Los Angeles is three time zones and nearly 2,300 miles away from the mass shooting prevention talks, a fitting bit of symbolism for a president who has had little influence on the talks.

That made McConaughey’s appearance seem like an acknowledgement that the president’s uneven message was not moving the needle of public opinion.

Other Biden critics on the right noticed.

“The White House is so devoid of credible surrogates they’ve had to drag Matthew McConaughey off the set of yet another Magic Mike sequel to drone on about gun control,” tweeted GOP Rep.

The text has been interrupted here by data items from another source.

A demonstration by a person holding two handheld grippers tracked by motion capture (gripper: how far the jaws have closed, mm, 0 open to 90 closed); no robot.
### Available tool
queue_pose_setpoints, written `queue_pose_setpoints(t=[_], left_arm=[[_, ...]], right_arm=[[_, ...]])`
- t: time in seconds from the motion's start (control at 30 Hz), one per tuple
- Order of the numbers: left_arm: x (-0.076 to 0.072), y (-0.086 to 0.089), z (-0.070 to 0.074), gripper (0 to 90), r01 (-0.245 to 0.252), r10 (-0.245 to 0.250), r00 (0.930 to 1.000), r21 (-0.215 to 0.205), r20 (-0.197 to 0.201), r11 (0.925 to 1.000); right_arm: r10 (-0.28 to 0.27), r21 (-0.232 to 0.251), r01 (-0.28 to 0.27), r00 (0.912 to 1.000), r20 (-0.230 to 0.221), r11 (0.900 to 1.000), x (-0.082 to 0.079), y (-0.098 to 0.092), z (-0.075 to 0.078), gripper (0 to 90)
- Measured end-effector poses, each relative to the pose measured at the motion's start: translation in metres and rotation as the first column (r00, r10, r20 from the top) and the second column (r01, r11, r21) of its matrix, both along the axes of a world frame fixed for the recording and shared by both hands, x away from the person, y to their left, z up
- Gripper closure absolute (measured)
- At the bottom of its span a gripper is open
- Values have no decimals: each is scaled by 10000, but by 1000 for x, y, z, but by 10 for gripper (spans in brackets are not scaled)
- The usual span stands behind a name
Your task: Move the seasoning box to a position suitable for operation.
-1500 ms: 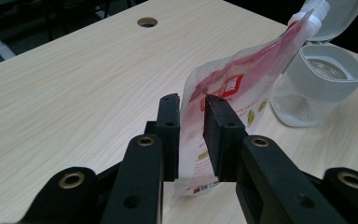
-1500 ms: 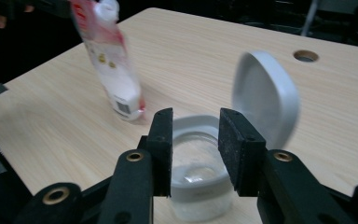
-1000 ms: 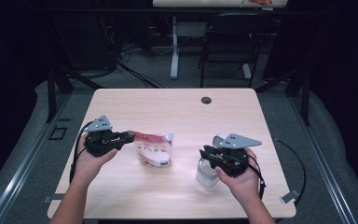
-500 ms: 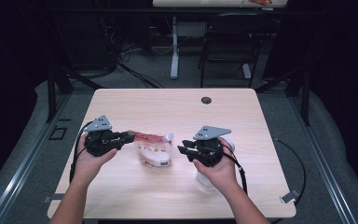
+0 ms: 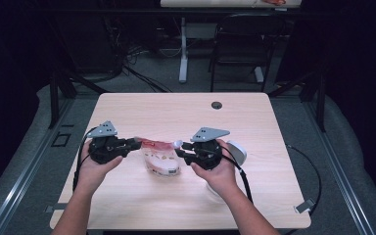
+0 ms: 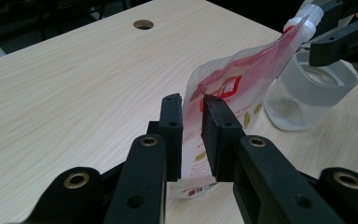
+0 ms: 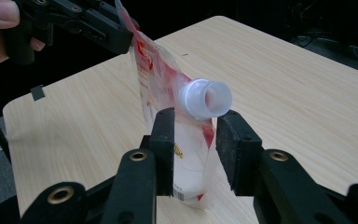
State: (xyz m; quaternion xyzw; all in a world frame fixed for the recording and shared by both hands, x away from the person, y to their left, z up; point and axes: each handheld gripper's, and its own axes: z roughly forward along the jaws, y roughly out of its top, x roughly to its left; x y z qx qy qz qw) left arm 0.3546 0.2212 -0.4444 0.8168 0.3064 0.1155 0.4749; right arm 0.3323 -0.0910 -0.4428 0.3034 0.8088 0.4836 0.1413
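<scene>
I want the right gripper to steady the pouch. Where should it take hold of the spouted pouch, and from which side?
Probably at the white spout neck, coming level from the end opposite the left gripper, which already pinches the pouch at its other edge. The spout is rigid and sticks out toward the right gripper; the film is limp.

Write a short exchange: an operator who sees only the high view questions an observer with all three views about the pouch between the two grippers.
Operator: Does the left gripper really grip the pouch?
Observer: Yes. Its own view shows both jaws clamped on a flat edge of the pouch.
Operator: And the right gripper?
Observer: Its jaws have just been opening. The pouch passes between them below the spout, with a clear gap at one pad.
Operator: Is that spout capped?
Observer: No, the right gripper view looks into its open white mouth.
</scene>
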Motion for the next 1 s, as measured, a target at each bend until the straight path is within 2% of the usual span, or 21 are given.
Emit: queue_pose_setpoints(t=[0.3,0.47,0.7,1.0], left_arm=[[-1,-1,1,830,17,-17,10000,67,23,10000],[-4,-3,3,900,117,-117,9999,46,102,9999],[-7,-12,5,900,516,-518,9986,192,100,9985],[-13,-27,6,898,943,-943,9955,-55,41,9955]], right_arm=[[-134,58,135,9999,-53,9999,0,1,0,707],[-188,60,189,9998,-116,9998,0,-1,1,707],[-188,108,190,9997,-184,9998,-6,-11,2,707],[-295,-84,294,9994,-183,9995,-16,-28,6,703]])
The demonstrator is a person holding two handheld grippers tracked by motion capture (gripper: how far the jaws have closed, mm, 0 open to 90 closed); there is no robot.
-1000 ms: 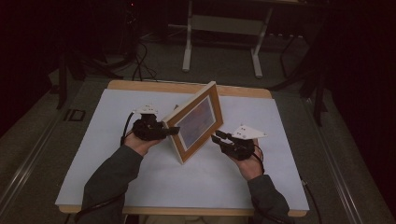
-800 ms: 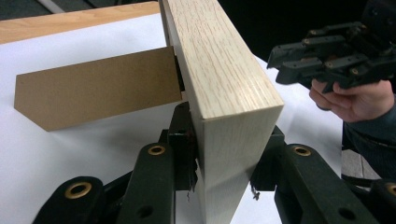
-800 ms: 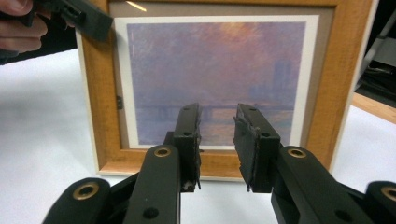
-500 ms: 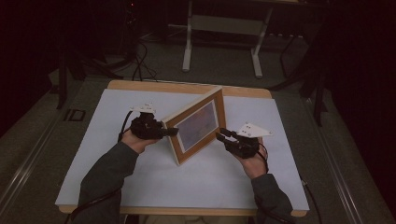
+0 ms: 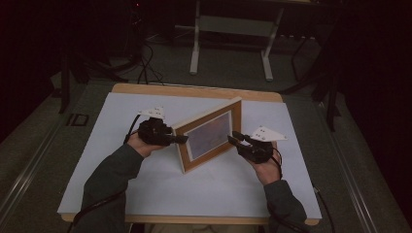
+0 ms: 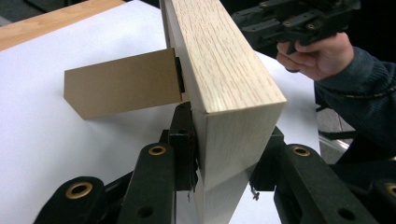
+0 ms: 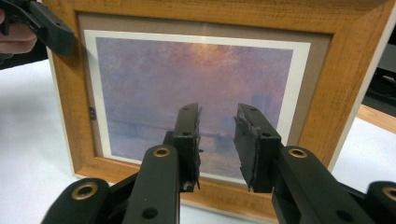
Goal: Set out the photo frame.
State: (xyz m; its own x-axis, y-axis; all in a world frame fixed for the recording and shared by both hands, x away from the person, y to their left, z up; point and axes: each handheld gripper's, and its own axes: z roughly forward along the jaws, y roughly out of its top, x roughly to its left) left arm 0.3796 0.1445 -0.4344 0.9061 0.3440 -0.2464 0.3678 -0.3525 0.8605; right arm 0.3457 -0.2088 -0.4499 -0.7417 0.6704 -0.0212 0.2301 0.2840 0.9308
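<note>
Light oak picture frame with a hazy purple-orange print stands upright mid white worktop, brown cardboard easel leg out behind. Left hand-held gripper clamped on frame's side edge. Right hand-held gripper jaws apart, just in front of the print, gripping nothing.

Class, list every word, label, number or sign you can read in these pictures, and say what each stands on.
None: no readable text anywhere.
Picture frame: bare wood, no label.
Print in it: a hazy painted scene, no caption or signature legible.
Cardboard stand at the frame's back: blank.
Left claw and right claw: no markings.
</note>
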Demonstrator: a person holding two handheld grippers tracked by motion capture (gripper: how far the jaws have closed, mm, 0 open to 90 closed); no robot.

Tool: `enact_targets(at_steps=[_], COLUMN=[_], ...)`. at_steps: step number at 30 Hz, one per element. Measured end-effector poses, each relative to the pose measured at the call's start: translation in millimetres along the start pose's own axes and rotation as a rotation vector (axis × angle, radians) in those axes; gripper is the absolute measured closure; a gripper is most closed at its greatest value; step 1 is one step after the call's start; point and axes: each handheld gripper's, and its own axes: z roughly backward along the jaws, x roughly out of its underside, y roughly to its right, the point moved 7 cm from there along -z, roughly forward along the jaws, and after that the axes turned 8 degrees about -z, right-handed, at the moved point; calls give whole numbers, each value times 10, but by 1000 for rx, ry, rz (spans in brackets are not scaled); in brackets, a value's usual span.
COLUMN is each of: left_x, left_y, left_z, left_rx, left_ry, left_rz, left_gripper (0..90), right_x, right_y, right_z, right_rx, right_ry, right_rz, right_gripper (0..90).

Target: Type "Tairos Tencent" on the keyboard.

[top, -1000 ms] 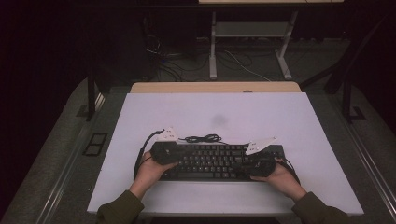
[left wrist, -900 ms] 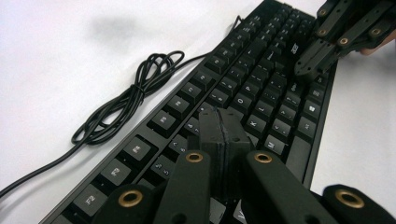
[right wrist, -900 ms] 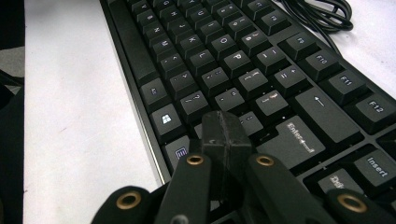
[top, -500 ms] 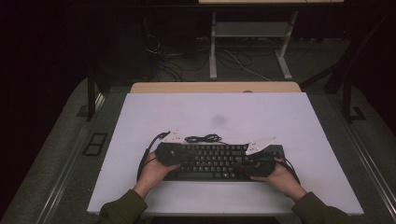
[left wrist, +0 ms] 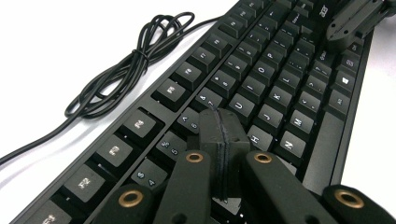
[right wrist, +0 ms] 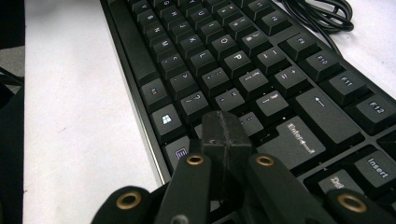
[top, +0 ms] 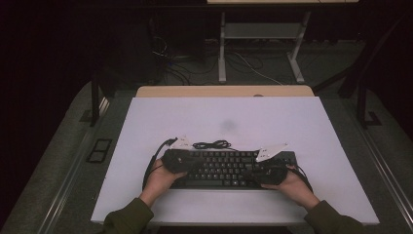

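Observation:
A black keyboard [top: 229, 168] lies on the white table near the front edge, its coiled black cable [top: 212, 145] just behind it. My left gripper [top: 187, 163] hovers over the keyboard's left part, jaws shut with nothing between them. In the left gripper view its tips [left wrist: 222, 126] sit just above the middle letter keys of the keyboard [left wrist: 261, 74], with the cable [left wrist: 126, 65] to the left. My right gripper [top: 260, 170] is over the keyboard's right part, also shut and empty. In the right gripper view its tips [right wrist: 223, 128] hang above the keys near Enter on the keyboard [right wrist: 243, 60].
The white table top [top: 224, 119] stretches far behind the keyboard. A wooden edge [top: 224, 91] runs along its back. Beyond it stand a metal frame [top: 263, 34] and loose cables on the dark floor. Grey floor borders the table on both sides.
My left gripper has shifted slightly to the right over the keyboard. The right gripper and the keyboard stay where they were.

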Motion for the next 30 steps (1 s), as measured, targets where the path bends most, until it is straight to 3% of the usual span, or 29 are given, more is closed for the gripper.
enact_targets(at_steps=[14,18,24,28,30], left_x=[12,-55,-60,-67,-68], left_y=[7,24,23,28,27], left_z=[-5,61,98,134,158], left_rx=[-2,1,6,6,3], left_ry=[-15,28,51,79,91], left_rz=[-11,-7,5,21,23], left_gripper=[893,892,891,817,694], right_x=[1,1,1,2,4], right_y=[-1,-1,2,2,2], right_z=[0,-1,0,1,3], right_rx=[1,0,-2,-1,-2], right_ry=[0,1,1,1,1], right_rz=[0,0,0,0,1], right_gripper=[893,893,893,893,893])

Lauren Boebert of Colorado, before appropriating one of the actor’s popular catch phrases against him: “Not alright, not alright, not alright!”

As Biden held brief meetings, more formal ones and broke bread with his fellow Americas leaders in California, Senate negotiators made clear they needed more time. But it is unlikely the president will be called in, as he was so many times during the Obama administration, as a closer to nail down a deal.

On the other side of the continent, the White House briefing room sat mostly uninhabited, the blue lectern with the brown wood paneling vacant. But McConaughey’s passionate and forceful voice no doubt still echoes through the executive mansion.

For Biden, there is one inconvenient aspect about the 52-year-old Hollywood leading man’s Tuesday appearance at 1600 Pennsylvania Avenue: McConaughey, at times, looked and sounded presidential, and with the seal of the White House framing his every plea and anecdote about dead elementary school students in his hometown.

Biden sounded anything but presidential during his sit-down with Kimmel. But in other moments, like when asked about the missiles, the commander-in-chief is eloquent and quick — only to become reportedly frustrated when his aides try to walk back those clear statements. Amid this kaleidoscope of confusion, neither the president nor his West Wing staff shows any signs of being able to find an effective communications strategy.

“You don’t just understand it, you overstand it. But here’s the deal: One of the things is that it’s very difficult now to have … With notable exceptions, even the really good reporters, they have to get the number of clicks on the nightly news,” Biden said, visibly searching for — but not finding — the right words.

It only got worse, in fact.

“So instead of asking a question … Anyway, everything gets sensationalized in ways that…” he trailed off again. “But I’m convinced we can get through this. We have to get through it. And one of the things, look …”

A merciful Kimmel threw in the towel: “I’m going to take a break and then we’ll talk a little bit more.”

“I don’t blame you,” Biden replied, ending the segment with a stunningly honest quip that vividly illustrated why he turned to the smooth-talking Texan with the slow drawl and sharp suit.

“McConaughey has special credibility because he is from the town where the massacre took place,” Hetherington said of Uvalde. “And, because it is rare for the White House to do something like this, it got wall-to-wall coverage in the media — everyone loves to cover celebrities.”

But Biden promised a substantive presidency. How many more times can the “Magic Mike” star credibly speak for a president with an underwater approval rating amid skyrocketing inflation?